Well, Llywydd, 20 per cent of dental practices in Wales are private practices; that is simply a fact of life, and it has been a fact of life since the NHS was established. There is nothing new in that at all. I see regularly from dental interests this theme that contracts are being handed back across Wales. I spoke to the Chief Dental Officer for Wales myself last night about this. He tells me that 20 contracts out of 400 have actually been handed back. Many of them are small contracts, and health boards, and health boards in rural parts of Wales, are succeeding when they put those contracts out for retendering. So, in the Member's own area, a major contract in Ammanford—a £1 million contract—has been successfully retendered. In Powys, to which he referred, a contract that was handed back in Newtown has been successfully retendered. It will provide NHS treatment for between 2,000 and 2,500 patients in that part of Wales.
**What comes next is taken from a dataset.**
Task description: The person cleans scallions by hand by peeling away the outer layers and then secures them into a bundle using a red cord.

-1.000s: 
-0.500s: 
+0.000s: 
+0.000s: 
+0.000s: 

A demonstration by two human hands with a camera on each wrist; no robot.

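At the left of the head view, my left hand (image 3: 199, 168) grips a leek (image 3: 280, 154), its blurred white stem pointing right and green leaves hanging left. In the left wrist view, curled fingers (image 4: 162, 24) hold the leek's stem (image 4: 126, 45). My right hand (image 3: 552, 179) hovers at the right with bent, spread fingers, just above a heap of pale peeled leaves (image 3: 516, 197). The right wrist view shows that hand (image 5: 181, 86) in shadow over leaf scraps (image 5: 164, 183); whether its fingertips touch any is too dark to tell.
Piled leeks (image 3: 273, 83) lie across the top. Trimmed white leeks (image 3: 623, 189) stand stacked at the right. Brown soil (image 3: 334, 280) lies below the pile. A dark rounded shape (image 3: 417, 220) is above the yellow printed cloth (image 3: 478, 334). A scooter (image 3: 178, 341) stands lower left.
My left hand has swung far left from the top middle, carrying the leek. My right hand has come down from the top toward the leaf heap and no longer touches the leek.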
Last year, Llywydd, just under 1 million people in Wales received NHS dental treatment. There were well over 1 million treatments on the NHS, and that included 155,000 additional NHS patients because of contract reform, 20,000 of those shared between Hywel Dda and Powys health board. So, while there are undoubtedly challenges in the field of dentistry, and a lot more ground that we need to gain, actually, it's fewer and fewer, not more and more, Welsh citizens who are needing to find treatment elsewhere. And as we move forward with the contract, in consultation and negotiation with the dental profession, we will be able to do even more, and that will include, Llywydd, the £5,000 salary uplift that we are offering to future dental trainees who are willing to complete their foundation year in dental practices in rural Wales rather than taking up opportunities in the more popular urban areas. That combination of contract reform, further financial investment, liberalisation of the profession—there is a way to go, but there is a formula in Wales that we have started to put in practice and is beginning to succeed.